Task goal:
Transcribe, word for word and without additions, each line below from the one containing "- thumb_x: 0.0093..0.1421" through the one containing "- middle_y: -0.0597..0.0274", both ends included.

Information shown:

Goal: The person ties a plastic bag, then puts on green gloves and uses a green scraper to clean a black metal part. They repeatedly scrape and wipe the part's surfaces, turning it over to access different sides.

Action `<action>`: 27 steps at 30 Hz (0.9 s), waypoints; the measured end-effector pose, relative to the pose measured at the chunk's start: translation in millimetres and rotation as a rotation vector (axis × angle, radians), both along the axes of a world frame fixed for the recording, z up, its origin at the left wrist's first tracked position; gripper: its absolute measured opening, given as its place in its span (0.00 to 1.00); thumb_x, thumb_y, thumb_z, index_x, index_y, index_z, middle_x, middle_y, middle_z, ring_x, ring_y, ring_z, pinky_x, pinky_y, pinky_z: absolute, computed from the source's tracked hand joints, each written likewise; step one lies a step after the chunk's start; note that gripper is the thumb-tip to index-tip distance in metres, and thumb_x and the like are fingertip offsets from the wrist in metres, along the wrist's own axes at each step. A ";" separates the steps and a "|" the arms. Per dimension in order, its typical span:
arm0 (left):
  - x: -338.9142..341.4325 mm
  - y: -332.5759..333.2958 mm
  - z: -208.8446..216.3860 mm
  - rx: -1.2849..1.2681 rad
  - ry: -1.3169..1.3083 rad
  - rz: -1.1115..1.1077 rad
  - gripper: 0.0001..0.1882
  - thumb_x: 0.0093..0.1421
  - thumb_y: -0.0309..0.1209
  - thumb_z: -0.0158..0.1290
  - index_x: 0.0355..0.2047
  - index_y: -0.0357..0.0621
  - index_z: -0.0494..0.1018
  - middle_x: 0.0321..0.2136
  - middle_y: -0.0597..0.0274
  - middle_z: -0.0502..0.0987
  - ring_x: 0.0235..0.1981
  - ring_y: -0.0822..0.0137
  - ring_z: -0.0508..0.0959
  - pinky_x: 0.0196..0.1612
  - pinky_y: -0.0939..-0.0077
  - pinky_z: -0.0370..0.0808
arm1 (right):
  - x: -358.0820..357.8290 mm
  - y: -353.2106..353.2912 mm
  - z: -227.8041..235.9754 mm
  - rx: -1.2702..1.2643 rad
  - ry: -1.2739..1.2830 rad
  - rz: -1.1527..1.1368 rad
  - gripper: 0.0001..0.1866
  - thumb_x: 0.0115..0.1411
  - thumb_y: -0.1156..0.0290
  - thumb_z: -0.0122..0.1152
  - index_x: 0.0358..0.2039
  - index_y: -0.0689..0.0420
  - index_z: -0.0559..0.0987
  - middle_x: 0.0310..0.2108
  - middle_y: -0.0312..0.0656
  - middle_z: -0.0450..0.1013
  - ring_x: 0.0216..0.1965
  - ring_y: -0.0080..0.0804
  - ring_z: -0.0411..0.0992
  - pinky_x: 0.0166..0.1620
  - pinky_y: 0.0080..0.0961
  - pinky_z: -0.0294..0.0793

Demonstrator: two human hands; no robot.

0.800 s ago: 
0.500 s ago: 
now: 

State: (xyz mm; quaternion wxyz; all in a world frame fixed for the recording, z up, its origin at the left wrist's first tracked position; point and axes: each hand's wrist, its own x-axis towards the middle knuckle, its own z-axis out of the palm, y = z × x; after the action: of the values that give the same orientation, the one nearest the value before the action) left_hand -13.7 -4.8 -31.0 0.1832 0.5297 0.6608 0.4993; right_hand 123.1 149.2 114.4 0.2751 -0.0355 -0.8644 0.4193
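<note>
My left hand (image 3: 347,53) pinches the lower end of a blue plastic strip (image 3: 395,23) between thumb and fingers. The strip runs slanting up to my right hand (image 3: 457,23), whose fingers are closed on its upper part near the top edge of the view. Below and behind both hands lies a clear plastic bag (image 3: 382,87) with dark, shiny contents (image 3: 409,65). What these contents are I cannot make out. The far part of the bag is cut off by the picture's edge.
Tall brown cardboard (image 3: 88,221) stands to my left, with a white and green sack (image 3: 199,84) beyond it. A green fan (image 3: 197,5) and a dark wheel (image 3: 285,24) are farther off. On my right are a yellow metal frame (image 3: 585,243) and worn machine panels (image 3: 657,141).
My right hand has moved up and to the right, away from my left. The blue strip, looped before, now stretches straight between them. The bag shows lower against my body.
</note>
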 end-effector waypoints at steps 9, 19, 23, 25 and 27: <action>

Solution:
  - thumb_x: 0.0093..0.1421
  - thumb_y: -0.0309..0.1209
  - thumb_z: -0.0158..0.1290
  - index_x: 0.0355..0.2047
  - index_y: -0.0357..0.0621
  - index_z: -0.0494..0.1018
  - middle_x: 0.0321..0.2136
  - middle_y: -0.0597..0.0274

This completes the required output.